» The problem: Every line of the data must be set down exactly as shown.

══════════════════════════════

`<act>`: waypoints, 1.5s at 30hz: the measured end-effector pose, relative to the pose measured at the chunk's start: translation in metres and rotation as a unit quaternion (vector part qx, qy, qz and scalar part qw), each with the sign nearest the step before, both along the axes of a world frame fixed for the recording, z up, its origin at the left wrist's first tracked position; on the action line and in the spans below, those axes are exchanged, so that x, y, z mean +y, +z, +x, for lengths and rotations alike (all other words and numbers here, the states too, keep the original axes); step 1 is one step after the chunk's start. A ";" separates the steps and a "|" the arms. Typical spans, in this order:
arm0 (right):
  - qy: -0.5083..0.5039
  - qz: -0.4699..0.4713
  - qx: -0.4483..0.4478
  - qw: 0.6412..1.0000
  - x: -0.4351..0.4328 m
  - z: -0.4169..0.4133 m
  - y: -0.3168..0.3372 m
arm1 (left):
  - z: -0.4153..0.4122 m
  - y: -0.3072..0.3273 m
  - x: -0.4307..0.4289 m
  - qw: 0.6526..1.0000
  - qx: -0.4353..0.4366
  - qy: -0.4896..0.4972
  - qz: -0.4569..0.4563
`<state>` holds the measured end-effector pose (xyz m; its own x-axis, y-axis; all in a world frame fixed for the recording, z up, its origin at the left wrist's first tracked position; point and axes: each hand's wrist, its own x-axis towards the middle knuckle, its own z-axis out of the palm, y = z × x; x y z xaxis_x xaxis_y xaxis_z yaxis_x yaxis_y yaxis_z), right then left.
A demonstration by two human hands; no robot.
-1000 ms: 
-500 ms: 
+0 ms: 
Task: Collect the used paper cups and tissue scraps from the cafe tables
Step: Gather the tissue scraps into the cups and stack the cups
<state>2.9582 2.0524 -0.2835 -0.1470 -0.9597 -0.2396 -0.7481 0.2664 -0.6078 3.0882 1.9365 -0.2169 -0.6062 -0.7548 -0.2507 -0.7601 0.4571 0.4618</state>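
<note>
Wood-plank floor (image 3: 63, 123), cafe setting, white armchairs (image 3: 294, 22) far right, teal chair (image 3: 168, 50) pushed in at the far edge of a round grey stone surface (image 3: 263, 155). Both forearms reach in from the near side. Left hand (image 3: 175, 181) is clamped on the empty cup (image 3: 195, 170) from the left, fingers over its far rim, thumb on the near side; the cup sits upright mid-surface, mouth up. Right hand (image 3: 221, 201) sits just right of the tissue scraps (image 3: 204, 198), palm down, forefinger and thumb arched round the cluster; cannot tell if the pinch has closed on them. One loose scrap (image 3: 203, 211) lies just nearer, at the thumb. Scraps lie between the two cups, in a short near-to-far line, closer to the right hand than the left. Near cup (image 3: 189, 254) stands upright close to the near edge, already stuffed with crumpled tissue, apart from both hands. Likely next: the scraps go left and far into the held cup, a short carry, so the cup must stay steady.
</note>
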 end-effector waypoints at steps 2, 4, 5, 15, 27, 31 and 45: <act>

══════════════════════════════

» Response to this task:
`<act>`: waypoints, 1.5s at 30hz: the measured end-effector pose, relative to the pose measured at the chunk's start: translation in metres and rotation as a unit quaternion (vector part qx, qy, qz and scalar part qw), each with the sign nearest the step before, both along the axes of a world frame fixed for the recording, z up, its origin at the left wrist's first tracked position; on the action line and in the spans below, those axes are exchanged, so that x, y, z mean +y, +z, +x, for lengths and rotations alike (all other words and numbers here, the states too, keep the original axes); step 1 is one step after the chunk's start. A ";" separates the steps and a "|" the arms. Typical spans, in this order:
arm0 (right):
  - qy: -0.5083..0.5039
  - qz: -0.4699..0.4713
  - qx: -0.4483..0.4478
  - qw: 0.6412..1.0000
  - x: -0.4351..0.4328 m
  - z: -0.4169..0.4133 m
  - y: -0.3168..0.3372 m
arm1 (left):
  - z: -0.4153..0.4122 m
  - y: -0.3072..0.3273 m
  - x: -0.4307..0.4289 m
  - qw: 0.6526..1.0000
  - qx: -0.4353..0.4366
  - qy: -0.4896..0.4972
  - qz: -0.4569..0.4563
`<state>` holds the measured end-effector pose (xyz m; its own x-axis, y-axis; all in a world frame fixed for the recording, z up, its origin at the left wrist's first tracked position; point and axes: each hand's wrist, its own x-axis towards the middle knuckle, its own z-axis out of the palm, y = z × x; x y z xaxis_x xaxis_y xaxis_z yaxis_x yaxis_y yaxis_z), right then left.
A demonstration by two human hands; no robot.
-1000 ms: 
-500 ms: 
+0 ms: 
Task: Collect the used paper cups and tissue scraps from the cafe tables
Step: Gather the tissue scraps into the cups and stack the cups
<state>2.9582 2.0524 -0.2835 -0.1470 -0.9597 -0.2396 -0.7481 0.2664 -0.6078 3.0882 1.9365 -0.2169 -0.6062 -0.7548 -0.2507 -0.7601 0.4571 0.4618</state>
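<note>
Wood-plank floor (image 3: 63, 123), cafe setting, white armchairs (image 3: 294, 22) far right, teal chair (image 3: 168, 50) pushed in at the far edge of a round grey stone surface (image 3: 263, 155). Both forearms reach in from the near side. Left hand (image 3: 175, 181) is clamped on the empty cup (image 3: 195, 170) from the left, fingers over its far rim, thumb on the near side; the cup sits upright mid-surface, mouth up. Right hand (image 3: 221, 201) sits just right of the tissue scraps (image 3: 204, 198), palm down, forefinger and thumb arched round the cluster; cannot tell if the pinch has closed on them. One loose scrap (image 3: 203, 211) lies just nearer, at the thumb. Scraps lie between the two cups, in a short near-to-far line, closer to the right hand than the left. Near cup (image 3: 189, 254) stands upright close to the near edge, already stuffed with crumpled tissue, apart from both hands. Likely next: the scraps go left and far into the held cup, a short carry, so the cup must stay steady.
</note>
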 end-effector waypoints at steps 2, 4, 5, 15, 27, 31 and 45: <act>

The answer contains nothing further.